╭──
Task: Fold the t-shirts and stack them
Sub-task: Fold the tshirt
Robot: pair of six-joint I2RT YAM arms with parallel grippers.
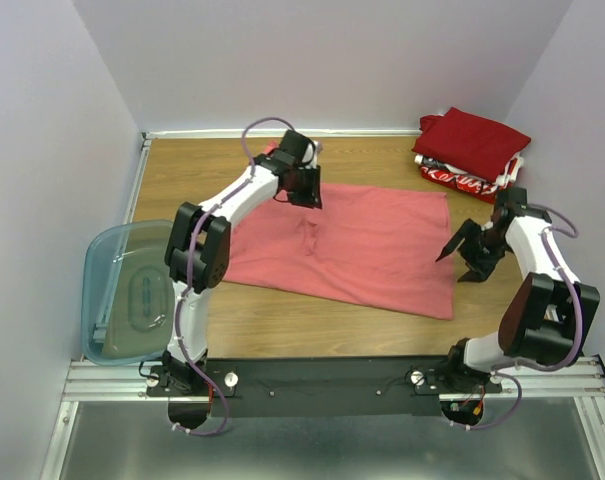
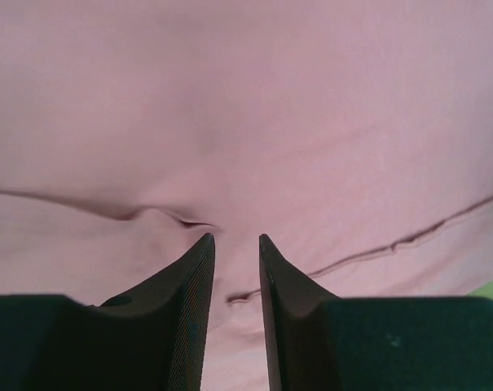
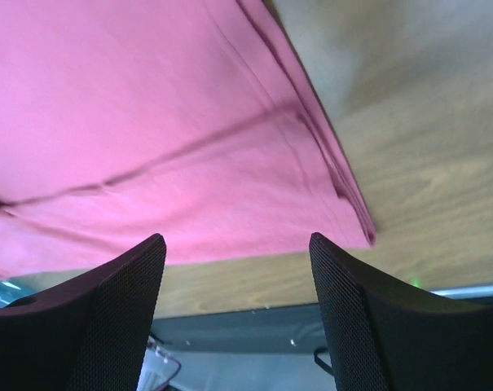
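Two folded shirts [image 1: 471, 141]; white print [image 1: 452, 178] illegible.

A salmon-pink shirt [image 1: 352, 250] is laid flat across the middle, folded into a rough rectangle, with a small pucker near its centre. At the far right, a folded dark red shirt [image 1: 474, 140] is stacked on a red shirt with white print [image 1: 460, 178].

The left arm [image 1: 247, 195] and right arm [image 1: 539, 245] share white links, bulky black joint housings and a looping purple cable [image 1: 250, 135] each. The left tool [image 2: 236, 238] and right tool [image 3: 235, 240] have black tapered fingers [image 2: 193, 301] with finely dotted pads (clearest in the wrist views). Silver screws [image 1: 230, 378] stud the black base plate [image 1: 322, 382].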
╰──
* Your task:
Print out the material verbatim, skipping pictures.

* Answer box:
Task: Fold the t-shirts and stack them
Sub-task: Fold the tshirt
Robot: pair of six-joint I2RT YAM arms with parallel grippers.
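Two folded shirts [image 1: 471, 141]; white print [image 1: 452, 178] illegible.

A salmon-pink shirt [image 1: 352, 250] is laid flat across the middle, folded into a rough rectangle, with a small pucker near its centre. At the far right, a folded dark red shirt [image 1: 474, 140] is stacked on a red shirt with white print [image 1: 460, 178].

The left arm [image 1: 247, 195] and right arm [image 1: 539, 245] share white links, bulky black joint housings and a looping purple cable [image 1: 250, 135] each. The left tool [image 2: 236, 238] and right tool [image 3: 235, 240] have black tapered fingers [image 2: 193, 301] with finely dotted pads (clearest in the wrist views). Silver screws [image 1: 230, 378] stud the black base plate [image 1: 322, 382].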

There is nothing further to the answer.